Scenic Cobblestone Golf Course in Acworth remains one of the best pure public facilities in metro Atlanta
ACWORTH, Ga. -- When the population of Atlanta began an exodus to the suburbs in the 1980s, the lack of public golf courses became a glaring problem. It was especially problematic in the northwestern suburbs when Cobb County began its prosperous boom.
The county decided to fix the problems by building its own golf course. They chose a piece of property on scenic Lake Acworth and hired architect Ken Dye to build an 18-hole facility that could be a magnet for public golfers.
Dye ended up constructing a masterpiece. From the day it opened in 1993, golfers have been singing the praises of the Cobblestone Golf Course.
The course is challenging, scenic but very welcoming. It didn't take many months for positive comments about the course to get around, and before long, the tee sheet was being filled by players from throughout the area.
Today the course remains one of the best pure public facilities in metro Atlanta. It remains a busy place but has not lost its homey feel. From the starters on the first tee to the rangers who monitor pace of play to the workers in the pro shop, there's a friendly vibe that makes Cobblestone feel like it's a step above other public courses.
The course isn't bad, either. Cobblestone has been cited by the nation's top magazines as one of the best in Georgia. It was renovated in 2010 with new Champion Bermuda greens and upgraded bunkers and given a general overall facelift. Cobblestone is once again near the top of any list.
Cobblestone Golf Course: Good route
Cobblestone Golf Course plays to par 71 and is 6,759 from the back tees (beware: the slope back there is 137), 6,272 from the middle and 5,843 from the white tees. If you aren't sure which set of tees to play, there are signs on No. 1 that offer guidelines according to your handicap and ability. Choosing the right tees can make the round more enjoyable.
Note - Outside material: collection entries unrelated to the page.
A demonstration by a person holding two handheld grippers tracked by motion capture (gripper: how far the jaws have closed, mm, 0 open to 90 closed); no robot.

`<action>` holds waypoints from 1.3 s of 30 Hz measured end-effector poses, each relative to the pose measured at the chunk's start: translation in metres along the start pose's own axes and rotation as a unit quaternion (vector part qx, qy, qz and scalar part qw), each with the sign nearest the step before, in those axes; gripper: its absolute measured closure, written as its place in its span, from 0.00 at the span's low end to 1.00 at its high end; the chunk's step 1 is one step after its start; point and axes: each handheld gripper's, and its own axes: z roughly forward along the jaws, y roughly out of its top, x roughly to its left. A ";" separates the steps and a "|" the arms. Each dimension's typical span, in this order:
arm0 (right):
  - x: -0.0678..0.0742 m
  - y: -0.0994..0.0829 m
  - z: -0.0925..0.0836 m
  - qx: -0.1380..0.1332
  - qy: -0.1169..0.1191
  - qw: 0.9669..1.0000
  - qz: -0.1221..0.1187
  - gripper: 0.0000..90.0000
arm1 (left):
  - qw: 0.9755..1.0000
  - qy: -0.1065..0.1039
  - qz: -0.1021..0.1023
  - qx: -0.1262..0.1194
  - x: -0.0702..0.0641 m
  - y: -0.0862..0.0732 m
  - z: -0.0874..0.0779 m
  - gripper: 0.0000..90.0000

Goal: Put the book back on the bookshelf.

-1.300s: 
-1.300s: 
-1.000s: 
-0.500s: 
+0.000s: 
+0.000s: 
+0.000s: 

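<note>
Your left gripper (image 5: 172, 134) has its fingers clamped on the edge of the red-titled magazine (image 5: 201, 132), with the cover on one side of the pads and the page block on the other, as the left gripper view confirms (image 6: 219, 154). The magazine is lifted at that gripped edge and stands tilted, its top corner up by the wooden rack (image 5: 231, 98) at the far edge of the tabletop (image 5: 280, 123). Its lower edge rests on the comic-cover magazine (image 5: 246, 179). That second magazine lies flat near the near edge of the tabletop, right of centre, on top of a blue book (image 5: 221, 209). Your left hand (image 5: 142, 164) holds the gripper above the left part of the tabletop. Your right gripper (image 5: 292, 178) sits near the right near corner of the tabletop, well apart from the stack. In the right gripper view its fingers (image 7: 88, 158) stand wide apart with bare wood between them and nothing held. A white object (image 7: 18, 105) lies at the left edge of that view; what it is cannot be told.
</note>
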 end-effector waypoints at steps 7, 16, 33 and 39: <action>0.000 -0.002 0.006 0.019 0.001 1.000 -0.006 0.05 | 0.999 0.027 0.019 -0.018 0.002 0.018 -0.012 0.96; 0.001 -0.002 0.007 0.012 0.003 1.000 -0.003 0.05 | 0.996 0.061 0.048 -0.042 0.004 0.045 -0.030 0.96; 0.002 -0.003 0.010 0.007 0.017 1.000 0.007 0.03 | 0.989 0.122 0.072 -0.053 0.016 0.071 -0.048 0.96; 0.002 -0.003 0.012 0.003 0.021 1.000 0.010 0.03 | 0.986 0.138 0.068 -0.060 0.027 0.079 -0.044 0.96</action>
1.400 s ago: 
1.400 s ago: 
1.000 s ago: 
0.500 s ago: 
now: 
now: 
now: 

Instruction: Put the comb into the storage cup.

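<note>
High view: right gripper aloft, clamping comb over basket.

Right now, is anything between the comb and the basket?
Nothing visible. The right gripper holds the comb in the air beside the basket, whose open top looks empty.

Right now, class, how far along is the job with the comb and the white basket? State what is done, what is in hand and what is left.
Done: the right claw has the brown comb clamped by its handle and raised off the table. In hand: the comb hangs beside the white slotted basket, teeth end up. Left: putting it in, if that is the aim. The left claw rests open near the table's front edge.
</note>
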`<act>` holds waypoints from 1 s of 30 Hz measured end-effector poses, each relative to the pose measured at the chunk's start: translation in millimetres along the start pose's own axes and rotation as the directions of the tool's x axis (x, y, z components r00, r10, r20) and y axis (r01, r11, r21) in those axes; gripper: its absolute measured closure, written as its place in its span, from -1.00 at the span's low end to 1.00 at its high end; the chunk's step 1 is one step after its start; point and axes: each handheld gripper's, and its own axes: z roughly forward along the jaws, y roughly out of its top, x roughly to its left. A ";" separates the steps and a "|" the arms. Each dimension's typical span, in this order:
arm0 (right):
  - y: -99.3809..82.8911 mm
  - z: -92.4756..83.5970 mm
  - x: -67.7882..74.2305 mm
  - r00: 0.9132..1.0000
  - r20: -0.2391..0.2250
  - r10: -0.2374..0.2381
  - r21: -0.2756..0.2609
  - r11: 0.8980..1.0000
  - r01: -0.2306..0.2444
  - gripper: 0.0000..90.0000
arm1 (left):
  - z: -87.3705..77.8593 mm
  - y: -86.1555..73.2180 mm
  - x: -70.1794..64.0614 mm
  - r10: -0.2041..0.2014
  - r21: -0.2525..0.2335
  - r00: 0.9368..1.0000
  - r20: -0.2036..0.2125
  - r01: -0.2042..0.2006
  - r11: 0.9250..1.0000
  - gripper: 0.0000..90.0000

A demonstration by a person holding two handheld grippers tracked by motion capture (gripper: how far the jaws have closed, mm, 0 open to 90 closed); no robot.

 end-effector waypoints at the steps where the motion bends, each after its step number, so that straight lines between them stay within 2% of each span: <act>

There are eight holes that play along Lake Acworth, although the lake doesn't come into play on each one. The front nine is rare because it features three par 5s and three par 3s. The back nine has only one par 5.
"This is the kind of course that could host a tournament," said Jeremy Edmondson, a first-time visitor from Buford. "I don't think there's a bad hole out there."
Dye did a nice job routing the course, cutting through the woods and around the lakes and streams. The fairways are rolling throughout the 18 holes, with many of them offering a side that is elevated more than the other.
"I don't think I got a flat lie the whole day," Edmondson said.
One of the toughest holes is No. 2, a long par 4 (472 from the back tees) that has a slight dogleg to the left. A well-positioned drive is most important; those who find the right side have a clear shot into the green, while those who favor the left side will have to clear a rock outcropping and have less room to bail. A par here will feel like a birdie.
The finishing hole is memorable, too. The tee box on the 441-yard par 4 is elevated, allowing a player to see the entire hole before them. There's water on the left (including a natural area prior to reaching the water) that must be dealt with, and the fairway bunkers that guard the right make this a difficult driving hole. The green is well protected, too, with bunkers on both sides.
Cobblestone has an excellent variety of par-3 holes. Rather than throwing five long par 3s on the course, Dye used his imagination and came up with five holes of different length (133 to 240 yards) and difficulty.
Three of the par 3s are equipped with an alternate set of tees. No. 3, No. 13 and No. 16 can each be a beauty or a beast depending on the tees being used. The alternate tees make water more of a factor and cut down on the forgiveness of the greens.
Cobblestone Golf Course: The verdict
Forget your opinions about public golf courses before you come to Cobblestone. This is one of the best courses you'll find. The people are friendly, and the course conditions are excellent, comparable to a lot of private facilities.
The course can be pretty busy, especially on the weekends. But late in the day, the crowds thin out a bit and offer a more leisurely pace. Still, the marshals manage to keep the pace relatively quick, even on busy days.